At a rally at the Minnesota State Capitol on Saturday, Bachmann declared illegitimate the potential route that House Democrats could take to pass the health care bill. She was specifically railing against a parliamentary tactic by which the House could skip voting on the Senate bill by declaring it passed as part of the reconciliation bill. Bachmann pronounced this to be taxation without representation. "They have just started a revolution -- and they did it," said Bachmann.
"But mark my words, the American people aren't gonna take this lying down," Bachmann later said. "We aren't gonna play their game, we're not gonna pay their taxes. They want us to pay for this? Because we don't have to. We don't have to. We don't have to follow a bill that isn't law. That's not the American way, and that's not what we're going to do."
Bachmann continued. "Because it's one-party rule now in Washington, D.C. Their Chicago tactics, their Chicago friends, twisting Democrats' arms, threatening their own team members with ethics charges and a submission. This handful of people thinks they can enforce their will on 300 million Americans? They're not gonna do that. This is dictatorial, what they are doing. We are not compelled to follow a non-law just because Obama and Pelosi tells us we have to.

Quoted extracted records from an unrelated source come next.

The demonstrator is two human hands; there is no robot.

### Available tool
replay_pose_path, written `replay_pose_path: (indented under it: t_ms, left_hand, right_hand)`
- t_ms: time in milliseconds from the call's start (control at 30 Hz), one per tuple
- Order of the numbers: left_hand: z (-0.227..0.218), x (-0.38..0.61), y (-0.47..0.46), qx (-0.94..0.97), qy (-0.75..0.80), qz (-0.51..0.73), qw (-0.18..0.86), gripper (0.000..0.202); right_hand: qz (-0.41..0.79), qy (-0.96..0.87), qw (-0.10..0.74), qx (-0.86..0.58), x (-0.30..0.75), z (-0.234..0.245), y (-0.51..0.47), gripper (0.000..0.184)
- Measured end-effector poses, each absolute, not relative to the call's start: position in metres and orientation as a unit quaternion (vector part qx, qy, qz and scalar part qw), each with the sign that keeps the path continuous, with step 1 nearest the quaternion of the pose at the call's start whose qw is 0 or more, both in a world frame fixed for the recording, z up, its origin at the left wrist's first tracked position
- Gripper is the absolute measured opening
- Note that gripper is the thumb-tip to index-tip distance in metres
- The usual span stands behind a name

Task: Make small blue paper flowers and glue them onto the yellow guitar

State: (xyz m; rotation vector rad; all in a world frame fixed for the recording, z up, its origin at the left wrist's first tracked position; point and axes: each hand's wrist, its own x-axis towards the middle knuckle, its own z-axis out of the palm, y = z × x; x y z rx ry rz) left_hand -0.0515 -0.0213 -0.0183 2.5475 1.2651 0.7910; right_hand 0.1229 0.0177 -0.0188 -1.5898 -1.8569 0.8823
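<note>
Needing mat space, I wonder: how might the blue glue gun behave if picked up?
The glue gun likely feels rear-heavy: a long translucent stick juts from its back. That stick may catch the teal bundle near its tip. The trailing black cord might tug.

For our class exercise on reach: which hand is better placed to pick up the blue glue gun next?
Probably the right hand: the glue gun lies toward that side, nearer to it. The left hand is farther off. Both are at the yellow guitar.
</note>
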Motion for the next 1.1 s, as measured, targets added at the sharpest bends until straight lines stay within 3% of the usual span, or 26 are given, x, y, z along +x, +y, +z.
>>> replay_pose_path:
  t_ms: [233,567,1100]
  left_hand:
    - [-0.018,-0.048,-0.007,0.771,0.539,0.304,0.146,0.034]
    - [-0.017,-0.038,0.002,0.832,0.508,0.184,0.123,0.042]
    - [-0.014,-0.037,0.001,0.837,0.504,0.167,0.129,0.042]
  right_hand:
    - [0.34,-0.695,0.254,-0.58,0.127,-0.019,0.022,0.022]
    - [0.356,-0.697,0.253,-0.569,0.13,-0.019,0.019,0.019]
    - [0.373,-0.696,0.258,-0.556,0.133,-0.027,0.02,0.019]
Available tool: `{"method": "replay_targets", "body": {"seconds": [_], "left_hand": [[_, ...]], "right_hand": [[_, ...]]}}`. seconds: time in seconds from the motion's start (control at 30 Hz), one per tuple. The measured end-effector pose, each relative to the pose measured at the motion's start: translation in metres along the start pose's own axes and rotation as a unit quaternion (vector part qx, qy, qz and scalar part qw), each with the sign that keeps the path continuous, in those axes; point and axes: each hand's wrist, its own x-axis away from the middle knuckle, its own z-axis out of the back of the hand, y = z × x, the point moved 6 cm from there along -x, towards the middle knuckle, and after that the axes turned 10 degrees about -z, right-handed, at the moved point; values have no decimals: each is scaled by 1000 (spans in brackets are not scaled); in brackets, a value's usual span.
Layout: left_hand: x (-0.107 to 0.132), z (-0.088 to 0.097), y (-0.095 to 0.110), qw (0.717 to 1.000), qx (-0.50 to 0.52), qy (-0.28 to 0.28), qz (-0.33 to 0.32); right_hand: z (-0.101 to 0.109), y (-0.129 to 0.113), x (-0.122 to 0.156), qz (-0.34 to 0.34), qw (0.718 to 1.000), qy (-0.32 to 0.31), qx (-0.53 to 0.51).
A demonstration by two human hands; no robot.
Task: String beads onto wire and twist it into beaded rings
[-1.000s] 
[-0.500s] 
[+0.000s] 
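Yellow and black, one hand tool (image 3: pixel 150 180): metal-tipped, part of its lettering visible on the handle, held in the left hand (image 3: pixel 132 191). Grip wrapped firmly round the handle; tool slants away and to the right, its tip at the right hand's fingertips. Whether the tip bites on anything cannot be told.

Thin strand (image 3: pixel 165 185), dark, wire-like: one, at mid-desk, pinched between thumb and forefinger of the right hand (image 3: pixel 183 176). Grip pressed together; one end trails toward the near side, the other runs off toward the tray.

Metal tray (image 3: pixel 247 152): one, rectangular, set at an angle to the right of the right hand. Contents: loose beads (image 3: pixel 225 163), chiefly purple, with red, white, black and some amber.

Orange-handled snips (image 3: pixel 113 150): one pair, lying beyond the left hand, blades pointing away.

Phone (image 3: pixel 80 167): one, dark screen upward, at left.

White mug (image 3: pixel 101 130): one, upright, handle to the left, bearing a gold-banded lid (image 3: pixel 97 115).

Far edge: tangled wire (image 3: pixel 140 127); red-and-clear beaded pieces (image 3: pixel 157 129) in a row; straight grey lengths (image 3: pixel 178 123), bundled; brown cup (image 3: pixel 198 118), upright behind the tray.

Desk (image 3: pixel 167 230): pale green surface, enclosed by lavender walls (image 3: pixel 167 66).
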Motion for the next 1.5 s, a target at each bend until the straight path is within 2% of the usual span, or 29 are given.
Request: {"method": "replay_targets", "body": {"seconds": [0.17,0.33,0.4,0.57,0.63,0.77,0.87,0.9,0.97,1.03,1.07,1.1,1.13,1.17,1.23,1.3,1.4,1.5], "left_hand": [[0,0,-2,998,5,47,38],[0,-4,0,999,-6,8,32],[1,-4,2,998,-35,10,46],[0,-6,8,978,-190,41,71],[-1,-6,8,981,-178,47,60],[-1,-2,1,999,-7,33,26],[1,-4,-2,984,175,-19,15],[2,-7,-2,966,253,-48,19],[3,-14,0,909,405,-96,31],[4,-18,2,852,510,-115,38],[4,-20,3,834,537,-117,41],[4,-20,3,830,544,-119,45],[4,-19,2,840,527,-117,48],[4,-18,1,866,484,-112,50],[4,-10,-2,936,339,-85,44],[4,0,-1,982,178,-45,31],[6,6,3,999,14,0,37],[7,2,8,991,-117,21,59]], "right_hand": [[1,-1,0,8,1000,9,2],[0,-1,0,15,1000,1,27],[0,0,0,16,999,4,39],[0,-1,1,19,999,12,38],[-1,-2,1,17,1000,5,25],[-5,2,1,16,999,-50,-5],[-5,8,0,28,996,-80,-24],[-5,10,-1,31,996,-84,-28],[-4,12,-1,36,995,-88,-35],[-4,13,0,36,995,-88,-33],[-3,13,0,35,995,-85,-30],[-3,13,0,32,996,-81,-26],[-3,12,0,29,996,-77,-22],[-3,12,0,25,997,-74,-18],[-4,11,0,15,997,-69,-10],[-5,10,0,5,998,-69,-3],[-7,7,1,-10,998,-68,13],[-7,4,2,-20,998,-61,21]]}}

"If they pass the bill legitimately, then yes, we have to follow the law -- until we repeal it. But if they pass it illegitimately, then the bill is illegitimate, and we don't have to lay down for this. It's not difficult to figure out. So if for some reason they're able to get their votes this week and pass this 2,700-page Senate bill -- if they get it, trillions of dollars is what it's gonna cost, when we didn't vote on it, we need to tell them a message: That if they get away with this, they will be able to get away with anything -- with anything. And you can't say you voted on a bill when you didn't, because it's fraud. But we are not helpless here. We are not helpless, there are things that we can do."
This approach goes beyond the conventional nullification position, which argues that states should have the power to interpose themselves against the federal government. In this case, Bachmann is calling for a individuals to commit civil disobedience against the law -- which should be very interesting to watch, if it really does come to that, and a sitting member of Congress leads citizens in breaking the law.